IMO

Una aspetto che tante volte, per lo più, a dire il vero, non si tiene in giusta considerazione quando si parla degli artisti nostrani, è il paragone. Intendiamoci subito. Non sto parlando del classico, è meglio o peggio di. Anzi. Sto parlando del: mi ricordano i… Ecco, questo ‘mi ricordano’ è spesso visto in maniera errata. Ovvio, quando si tratta di plagio, nulla da eccepire. Ma quando invece è un richiamo per capacità, sonorità, intenzione, be, è un altro paio di maniche.

Rendiamoci conto che per accostare, forse è meglio di paragonare, la band x al gruppo y mainstream, non è cosa da poco. Insomma, riuscire ad utilizzare la tecnica di un gruppo che magari è sulla scena da decenni, farla propria e creare nuove trame, non è banale. Personalmente cerco sempre di dividere in due le band di questo tipo. Quelle che copiano spudoratamente, e quelle che si ispirano, ma riescono a conservare un proprio carattere.

Al di là del fatto in sé, ribadisco, riuscire ad eguagliare la tecnica di chi non fa altro nella vita, non è semplice. Già questo dovrebbe dare la tara delle capacità di un gruppo. Non stancherà mai il ripeterlo. Un conto è la derivatività, un altro l’ispirazione. Mi metto nei panni del gruppo xy. La recensione dice che non c’è nulla di nuovo perché suonano come il primo disco di pincopallino.

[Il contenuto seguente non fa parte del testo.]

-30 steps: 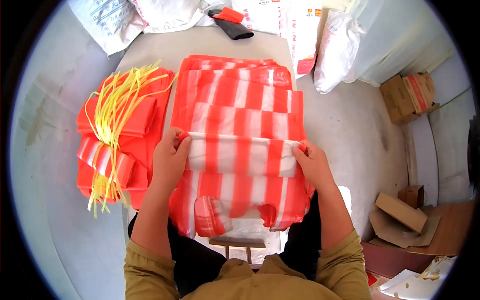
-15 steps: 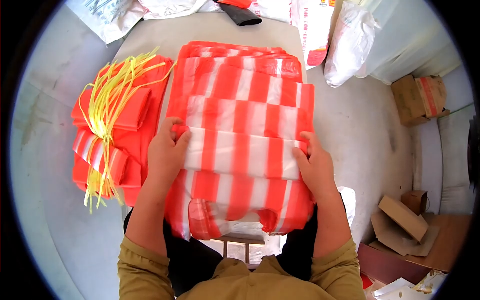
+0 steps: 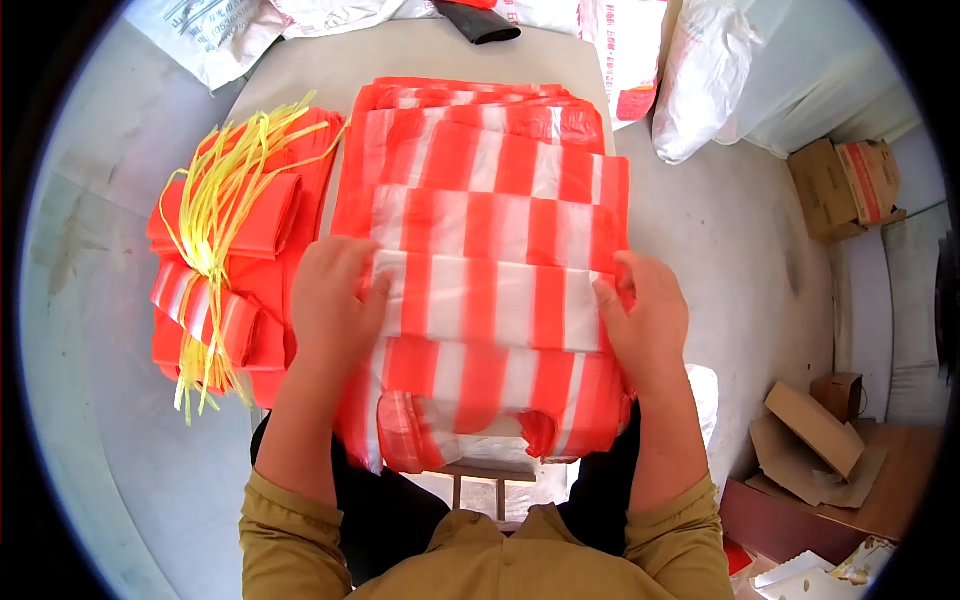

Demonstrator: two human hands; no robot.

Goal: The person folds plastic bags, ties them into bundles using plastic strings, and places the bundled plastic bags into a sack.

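Note:
A pile of red-and-white striped plastic bags [image 3: 490,230] lies in front of me, its top bag folded into a flat band across the middle. At the left edge of that band is my left hand [image 3: 340,300], fingers apart. My right hand [image 3: 645,310] rests at the right edge, thumb and fingers also parted. Neither hand pinches the plastic. Left of the pile, yellow strips [image 3: 215,220] lie over red folded bags [image 3: 275,225] and a small striped roll [image 3: 205,315].
White printed sacks [image 3: 630,60] stand along the far edge of the table [image 3: 400,55], with a black item [image 3: 480,22] near them. Cardboard boxes [image 3: 840,190] sit at the right, and an opened carton [image 3: 815,445] lies lower right. A white bundle [image 3: 705,80] leans beside the sacks.
Both hands have loosened from the corners of the folded band and their fingers have spread. The right hand has shifted slightly outward. The view has also shifted since the oldest frame.

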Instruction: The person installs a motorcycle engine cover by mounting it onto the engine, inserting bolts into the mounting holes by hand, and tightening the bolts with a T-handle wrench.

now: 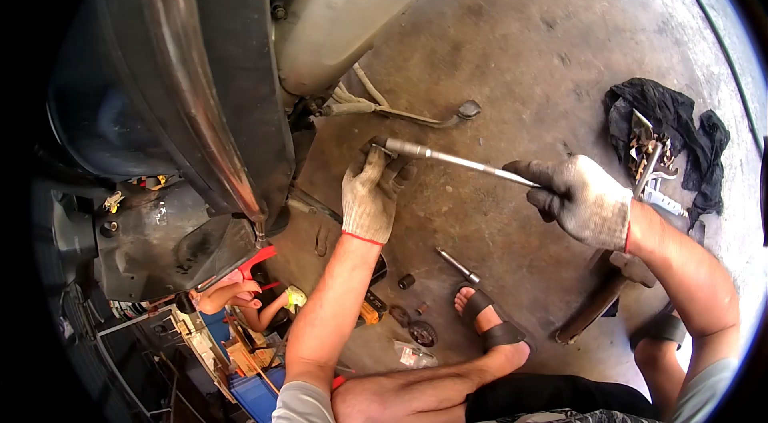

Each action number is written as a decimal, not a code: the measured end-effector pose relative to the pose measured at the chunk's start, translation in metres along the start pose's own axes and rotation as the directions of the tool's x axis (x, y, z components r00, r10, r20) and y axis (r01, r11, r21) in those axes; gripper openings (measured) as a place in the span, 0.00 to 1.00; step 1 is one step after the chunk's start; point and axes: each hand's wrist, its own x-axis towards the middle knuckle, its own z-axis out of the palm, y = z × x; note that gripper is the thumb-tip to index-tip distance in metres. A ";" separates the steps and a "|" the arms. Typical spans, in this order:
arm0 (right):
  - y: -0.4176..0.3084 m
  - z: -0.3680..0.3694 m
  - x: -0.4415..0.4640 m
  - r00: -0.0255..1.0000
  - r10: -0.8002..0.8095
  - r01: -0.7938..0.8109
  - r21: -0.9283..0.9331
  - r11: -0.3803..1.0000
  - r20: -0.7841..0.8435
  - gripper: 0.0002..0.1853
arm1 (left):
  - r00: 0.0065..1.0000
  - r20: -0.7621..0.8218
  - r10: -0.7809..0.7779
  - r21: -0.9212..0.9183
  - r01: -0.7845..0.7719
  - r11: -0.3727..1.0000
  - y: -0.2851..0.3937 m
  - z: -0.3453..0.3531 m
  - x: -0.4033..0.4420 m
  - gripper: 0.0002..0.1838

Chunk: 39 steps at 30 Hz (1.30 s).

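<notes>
The work surface is a brown concrete floor (512, 47) with dark stains and scuffs, extending below both hands. A dark panel (232, 63) and a pale curved cover (344, 7) of a vehicle stand to the left of and beyond the left hand (371, 195). A lever (468, 109) with a dark pad projects over the floor, beyond the gap between the 2 hands. Outward of the right hand (592, 199), a black cloth (708, 143) lies crumpled beside assorted metal pieces. Nearer the wearer than the left hand lie a short metal bar (458, 265), a dark cylindrical part (406, 281) and a clear bag (414, 354). Another person (224, 299), partly visible, is to the left of the left forearm.

The metal tool (480, 165) spans the space between the 2 gloved hands, above the floor. It has a slim, bright shaft and a thicker, duller end section. The left hand grips the thick end; the right hand is curled around the slim end. Both gloves are pale with darkened fingers.
</notes>
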 end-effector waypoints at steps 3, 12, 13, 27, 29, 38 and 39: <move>0.005 0.006 0.005 0.963 0.213 -0.254 0.280 0.926 0.167 0.21 | 0.999 0.019 0.037 -0.048 -0.036 0.998 0.006 0.000 -0.002 0.14; 0.006 0.039 -0.007 0.874 0.182 -0.441 0.577 0.687 0.452 0.23 | 0.993 -0.013 0.113 -0.008 -0.113 0.994 0.011 0.016 -0.012 0.12; 0.008 0.041 -0.008 0.872 0.171 -0.449 0.609 0.654 0.459 0.24 | 0.990 -0.035 0.133 0.010 -0.133 0.991 0.012 0.017 -0.012 0.12; 0.022 0.075 -0.020 0.883 0.167 -0.456 0.712 0.534 0.439 0.24 | 0.995 -0.037 0.096 0.184 -0.087 0.979 0.002 0.008 -0.011 0.13; 0.025 0.087 -0.020 0.944 0.167 -0.316 0.642 0.699 0.284 0.24 | 0.995 -0.040 0.096 0.196 -0.086 0.977 0.002 0.010 -0.012 0.13; -0.020 0.078 -0.004 0.935 0.022 -0.313 0.792 0.524 0.355 0.22 | 0.997 -0.054 0.053 -0.213 -0.063 0.975 0.049 0.035 -0.014 0.09; -0.030 0.069 -0.002 0.924 0.020 -0.341 0.801 0.491 0.381 0.20 | 0.996 -0.018 0.093 -0.203 -0.094 0.975 0.056 0.040 -0.012 0.09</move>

Ok, ma rendiamoci conto della correlazione. Si sta dicendo che la band di quartiere z suona come un gruppo non solo professionista, ma storico. Tanto di cappello. Il disco non aggiunge e non toglie nulla al panorama musica mondiale? Che problema c’è. Noi ascoltiamo moltissime band straniere che ricordano qualcun altro e le osanniamo proprio per questo. Ricordo ancora benissimo la prima volta che mi capitò di ascoltare Greta van fleet e gli Editors.

La mia reazione fu si repulsione. Che senso aveva suonare come qualcun altro? Il senso del marketing. È stato il solo modo per farsi notare. E io che dicevo di preferire infinitamente i Der Noir agli Editors e qualsiasi altro gruppo nostrano di hard rock. E non erano una decisione campata per aria. Le band underground avevano capito molto bene e molto prima come funzionano certe cose. Il problema è la condivisione. Se non si condivide la musica che si crea e che si ascolta, come può un estraneo essere attratto da quello che faccio.

Ecco che entra in gioco il marketing con la sue stupide regole sui social, che non servono a niente, che è inutile perdere tempo. E via sciorinando. Le band sopracitate, tuttavia, si sono accollate un altissimo rischio. E se fosse andata male? Sappiamo tutti come sia facile conquistare un pubblico, un attimo ci vuole a farsi odiare. I nostri lo hanno sempre saputo e si sono regolati di conseguenza. Quello di cui abbiamo timore è scoprire che possiamo divertirci e stare bene anche senza nulla di programmato e imposto. E si torna all’origine.

Se sentissi parlare di un gruppo che suona materiale originale ispirandosi agli Iron Maiden, non esiterei, andrei. Più he altro per la compagnia. Almeno così dovrebbe essere. Invece ogni sera si cerca qualcosa di sicuro. Eppure questo qualcosa di sicuro, lo abbiamo già. Si chiama underground ed è strapieno di tesori. Basta solo avere la voglia di osare, lo stesso passo che ha dato i natali alle tue band perfette.